◆ Task to complete
What you submit must be an exact copy of the listing below, with no images in it.

◆ Information provided
==========

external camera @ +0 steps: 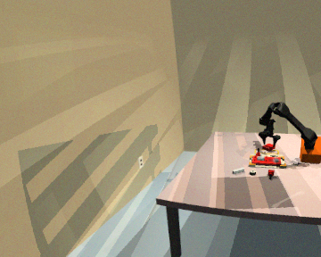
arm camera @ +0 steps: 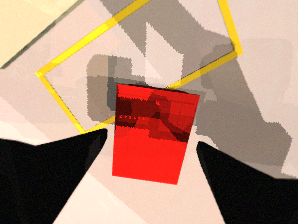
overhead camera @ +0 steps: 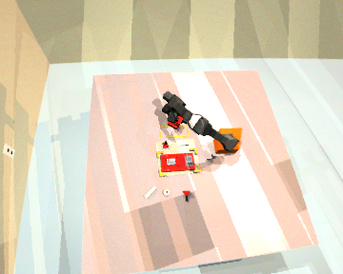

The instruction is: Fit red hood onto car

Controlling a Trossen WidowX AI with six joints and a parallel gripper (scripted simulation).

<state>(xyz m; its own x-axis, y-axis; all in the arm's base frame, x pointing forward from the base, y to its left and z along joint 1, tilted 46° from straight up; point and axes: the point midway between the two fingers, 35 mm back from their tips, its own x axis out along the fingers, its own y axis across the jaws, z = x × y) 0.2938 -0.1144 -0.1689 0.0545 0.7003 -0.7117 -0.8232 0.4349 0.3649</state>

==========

◆ Answer section
external camera @ +0 steps: 
arm camera @ +0 steps: 
overhead camera @ +0 steps: 

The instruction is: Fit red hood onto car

Controlling a Trossen WidowX AI with six joints and a parallel gripper (scripted simulation).

<state>(xyz m; its own x-axis, y-axis; all in the arm's base frame, x pointing forward from the base, y to its left and z along joint 1, tilted 46° from straight up; point and axes: the point midway between the two fingers, 35 mm back from their tips, its own x axis out along the fingers, its own y axis across the jaws, z = x × y) 0.2938 -0.1144 -0.1689 0.0545 0.7003 -0.7117 -0.8232 0.4349 0.3649</state>

Work on the answer has been completed.